Terpisah, Kepala Seksi Mitigasi Bencana BPBD Sleman Joko Lelono mengatakan, mitigasi itu ditambahkan dengan protokol kesehatan pencegahan COVID-19, meliputi memakai masker, jaga jarak dan rajin mencuci tangan. Untuk itu, maka pihaknya akan menambah fasilitas cuci tangan di barak pengungsian.

"Dalam menerapkan jaga jarak, jumlah pengungsi yang ada di barak pengungsian nantinya juga dibatasi," ujarnya, kala dihubungi wartawan.

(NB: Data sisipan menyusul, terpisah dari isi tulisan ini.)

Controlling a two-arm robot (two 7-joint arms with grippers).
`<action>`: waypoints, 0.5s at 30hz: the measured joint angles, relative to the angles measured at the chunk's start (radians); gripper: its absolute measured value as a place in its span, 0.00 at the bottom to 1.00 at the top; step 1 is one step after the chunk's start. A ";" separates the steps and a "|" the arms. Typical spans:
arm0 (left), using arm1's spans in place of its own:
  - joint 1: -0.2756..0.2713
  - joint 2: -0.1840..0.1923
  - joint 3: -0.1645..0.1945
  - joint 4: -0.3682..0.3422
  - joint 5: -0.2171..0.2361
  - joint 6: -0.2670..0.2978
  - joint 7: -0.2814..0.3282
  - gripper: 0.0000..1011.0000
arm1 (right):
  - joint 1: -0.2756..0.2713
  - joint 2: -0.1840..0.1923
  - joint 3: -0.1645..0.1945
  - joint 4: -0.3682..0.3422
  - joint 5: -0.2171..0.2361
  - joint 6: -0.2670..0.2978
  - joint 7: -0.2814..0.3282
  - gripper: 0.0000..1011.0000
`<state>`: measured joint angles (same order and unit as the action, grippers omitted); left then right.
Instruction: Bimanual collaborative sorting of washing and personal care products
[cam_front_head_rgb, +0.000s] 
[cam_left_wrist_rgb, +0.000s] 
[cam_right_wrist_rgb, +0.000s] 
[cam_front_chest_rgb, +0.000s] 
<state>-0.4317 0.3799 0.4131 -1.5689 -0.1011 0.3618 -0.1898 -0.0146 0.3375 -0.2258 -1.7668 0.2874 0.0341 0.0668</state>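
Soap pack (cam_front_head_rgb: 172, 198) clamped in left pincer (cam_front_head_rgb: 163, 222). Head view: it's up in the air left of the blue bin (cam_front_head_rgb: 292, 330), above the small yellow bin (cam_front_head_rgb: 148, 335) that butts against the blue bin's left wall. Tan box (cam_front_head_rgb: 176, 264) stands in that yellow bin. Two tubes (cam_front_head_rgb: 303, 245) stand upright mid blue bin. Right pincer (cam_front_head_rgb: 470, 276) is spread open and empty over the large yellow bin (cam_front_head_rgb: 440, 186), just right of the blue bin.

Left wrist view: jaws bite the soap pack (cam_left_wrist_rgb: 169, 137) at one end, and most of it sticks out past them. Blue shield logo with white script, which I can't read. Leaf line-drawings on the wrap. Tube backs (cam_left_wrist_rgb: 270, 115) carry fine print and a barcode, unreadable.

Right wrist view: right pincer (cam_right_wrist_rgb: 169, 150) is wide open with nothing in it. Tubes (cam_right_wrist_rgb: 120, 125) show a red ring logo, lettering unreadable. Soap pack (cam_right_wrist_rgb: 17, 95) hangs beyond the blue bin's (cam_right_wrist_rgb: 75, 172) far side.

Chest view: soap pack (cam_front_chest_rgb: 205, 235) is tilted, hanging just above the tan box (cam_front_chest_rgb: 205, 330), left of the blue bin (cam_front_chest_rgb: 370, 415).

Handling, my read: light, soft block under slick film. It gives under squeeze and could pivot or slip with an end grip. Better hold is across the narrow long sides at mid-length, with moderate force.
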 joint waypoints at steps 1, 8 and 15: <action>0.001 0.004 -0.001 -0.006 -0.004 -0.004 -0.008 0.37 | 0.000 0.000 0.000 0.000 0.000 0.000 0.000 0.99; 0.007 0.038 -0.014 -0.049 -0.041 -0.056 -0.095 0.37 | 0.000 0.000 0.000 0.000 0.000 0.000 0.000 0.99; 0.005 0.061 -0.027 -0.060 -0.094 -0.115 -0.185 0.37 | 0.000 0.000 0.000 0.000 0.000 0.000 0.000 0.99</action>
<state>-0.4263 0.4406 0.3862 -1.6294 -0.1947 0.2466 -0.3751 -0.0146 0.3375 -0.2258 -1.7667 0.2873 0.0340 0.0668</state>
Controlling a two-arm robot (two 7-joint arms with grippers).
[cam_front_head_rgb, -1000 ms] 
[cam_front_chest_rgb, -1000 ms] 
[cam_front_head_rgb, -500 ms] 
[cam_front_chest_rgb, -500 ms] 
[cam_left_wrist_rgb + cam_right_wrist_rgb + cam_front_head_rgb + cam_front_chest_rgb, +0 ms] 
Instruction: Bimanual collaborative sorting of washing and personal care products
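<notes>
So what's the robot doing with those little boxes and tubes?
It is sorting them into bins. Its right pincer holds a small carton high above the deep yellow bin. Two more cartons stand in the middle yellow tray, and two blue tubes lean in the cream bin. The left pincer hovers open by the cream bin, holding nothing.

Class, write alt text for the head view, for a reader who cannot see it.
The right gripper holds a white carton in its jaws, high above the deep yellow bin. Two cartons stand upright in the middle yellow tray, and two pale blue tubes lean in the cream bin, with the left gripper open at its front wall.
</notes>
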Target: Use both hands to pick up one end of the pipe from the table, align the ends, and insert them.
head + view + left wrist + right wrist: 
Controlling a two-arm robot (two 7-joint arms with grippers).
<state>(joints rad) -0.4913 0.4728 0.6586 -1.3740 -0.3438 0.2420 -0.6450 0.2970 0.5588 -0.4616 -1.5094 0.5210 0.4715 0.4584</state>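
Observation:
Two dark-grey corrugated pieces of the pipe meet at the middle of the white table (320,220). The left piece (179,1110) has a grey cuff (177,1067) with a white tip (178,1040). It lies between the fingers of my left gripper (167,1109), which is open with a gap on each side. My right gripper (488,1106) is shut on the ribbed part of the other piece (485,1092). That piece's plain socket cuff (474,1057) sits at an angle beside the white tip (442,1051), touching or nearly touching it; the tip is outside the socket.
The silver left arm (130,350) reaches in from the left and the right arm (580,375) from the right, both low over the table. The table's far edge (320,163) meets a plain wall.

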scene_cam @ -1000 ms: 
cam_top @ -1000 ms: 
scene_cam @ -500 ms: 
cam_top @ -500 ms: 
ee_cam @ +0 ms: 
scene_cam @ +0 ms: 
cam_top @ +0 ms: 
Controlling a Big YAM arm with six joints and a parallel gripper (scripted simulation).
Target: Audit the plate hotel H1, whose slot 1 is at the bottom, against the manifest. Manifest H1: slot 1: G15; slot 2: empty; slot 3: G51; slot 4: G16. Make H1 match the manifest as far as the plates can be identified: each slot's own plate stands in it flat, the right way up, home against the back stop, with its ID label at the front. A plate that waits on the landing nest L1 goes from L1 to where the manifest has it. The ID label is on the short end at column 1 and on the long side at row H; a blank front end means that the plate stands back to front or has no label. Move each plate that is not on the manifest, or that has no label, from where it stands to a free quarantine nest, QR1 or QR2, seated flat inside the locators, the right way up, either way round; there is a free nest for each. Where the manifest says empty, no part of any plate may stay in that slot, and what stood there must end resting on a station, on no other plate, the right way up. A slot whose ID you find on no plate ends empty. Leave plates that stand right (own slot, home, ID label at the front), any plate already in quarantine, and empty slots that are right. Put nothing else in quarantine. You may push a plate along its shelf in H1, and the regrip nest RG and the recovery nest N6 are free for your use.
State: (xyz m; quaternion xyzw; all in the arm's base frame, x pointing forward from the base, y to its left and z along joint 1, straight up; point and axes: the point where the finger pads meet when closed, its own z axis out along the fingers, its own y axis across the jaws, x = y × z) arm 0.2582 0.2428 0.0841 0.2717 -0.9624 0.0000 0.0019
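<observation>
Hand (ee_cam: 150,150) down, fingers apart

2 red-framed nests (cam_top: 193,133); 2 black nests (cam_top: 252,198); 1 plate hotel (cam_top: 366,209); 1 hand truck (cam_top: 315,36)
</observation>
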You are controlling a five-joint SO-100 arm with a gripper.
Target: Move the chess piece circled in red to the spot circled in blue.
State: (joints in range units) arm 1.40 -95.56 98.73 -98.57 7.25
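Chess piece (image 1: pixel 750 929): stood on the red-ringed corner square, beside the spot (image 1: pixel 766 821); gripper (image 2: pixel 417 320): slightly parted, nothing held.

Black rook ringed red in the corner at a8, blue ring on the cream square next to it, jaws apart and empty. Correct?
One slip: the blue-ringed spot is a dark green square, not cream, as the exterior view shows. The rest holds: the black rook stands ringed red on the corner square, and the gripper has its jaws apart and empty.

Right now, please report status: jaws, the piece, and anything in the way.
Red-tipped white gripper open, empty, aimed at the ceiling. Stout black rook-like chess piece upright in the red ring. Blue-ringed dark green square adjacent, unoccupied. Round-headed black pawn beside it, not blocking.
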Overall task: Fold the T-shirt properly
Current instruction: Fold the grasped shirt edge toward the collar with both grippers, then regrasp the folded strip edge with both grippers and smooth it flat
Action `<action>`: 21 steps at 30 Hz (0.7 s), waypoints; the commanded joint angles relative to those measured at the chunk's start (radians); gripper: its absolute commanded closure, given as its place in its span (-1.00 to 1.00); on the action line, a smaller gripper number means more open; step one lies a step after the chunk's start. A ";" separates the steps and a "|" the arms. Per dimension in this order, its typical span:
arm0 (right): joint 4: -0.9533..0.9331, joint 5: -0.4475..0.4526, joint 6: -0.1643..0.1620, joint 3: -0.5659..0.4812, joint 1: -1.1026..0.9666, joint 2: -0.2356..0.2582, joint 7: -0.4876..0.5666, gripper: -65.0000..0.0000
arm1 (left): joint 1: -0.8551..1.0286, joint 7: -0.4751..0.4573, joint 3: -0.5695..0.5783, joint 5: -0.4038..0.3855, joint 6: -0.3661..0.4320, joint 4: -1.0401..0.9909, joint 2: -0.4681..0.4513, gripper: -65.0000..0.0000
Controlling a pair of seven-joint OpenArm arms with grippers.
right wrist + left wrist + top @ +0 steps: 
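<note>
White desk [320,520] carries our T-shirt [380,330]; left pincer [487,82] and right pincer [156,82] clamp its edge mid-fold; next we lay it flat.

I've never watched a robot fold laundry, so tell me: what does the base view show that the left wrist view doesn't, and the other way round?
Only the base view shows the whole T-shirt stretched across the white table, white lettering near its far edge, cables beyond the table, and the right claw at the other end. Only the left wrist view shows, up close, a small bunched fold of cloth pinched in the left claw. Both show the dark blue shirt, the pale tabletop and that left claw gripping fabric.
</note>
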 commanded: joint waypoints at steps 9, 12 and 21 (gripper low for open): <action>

Dalam perbaruan rencana kontijensi merapi, kapasitas barak dibatasi menjadi 25% saja. Tercatat, ada 12 barak pengungsian yang saat ini dikelola BPBD Sleman. Kapasitas masing-masing barak adalah 300 orang. Adanya pandemi COVID-19 membuat pihaknya mengatur agar kapasitas penghuni barak dikurangi. Satu barak maksimal digunakan oleh 100 orang. Selain itu, di dalam barak akan dibuat sekat, sehingga di dalam barak mengakomodasi konsep ruang-ruang per keluarga. 

Adanya pembatasan jarak tersebut selanjutnya membuat BPBD Sleman harus memetakan tempat lain, yang memungkinkan, yang bisa dimanfaatkan sebagai barak pengungsian. Di halaman barak yang umumnya luas, akan didirikan tenda untuk pengungsian.

BPBD juga sudah menghubungi pemerintah kalurahan, terutama yang memiliki barak pengungsian desa. Termasuk pemanfaatan balai desa sebagai lokasi pengungsian.

BPBD Sleman juga akan menempatkan satgas khusus COVID-19 di setiap barak pengungsian. Tugas satgas adalah mengawasi para pengungsi agar tetap disiplin menerapkan protokol COVID-19.

"Meskipun sudah ada fasilitas, perlu ada kontrol dan pengawasan dari satgas. Dengan begitu, protokol kesehatan benar-benar dapat ditaati," ungkapnya.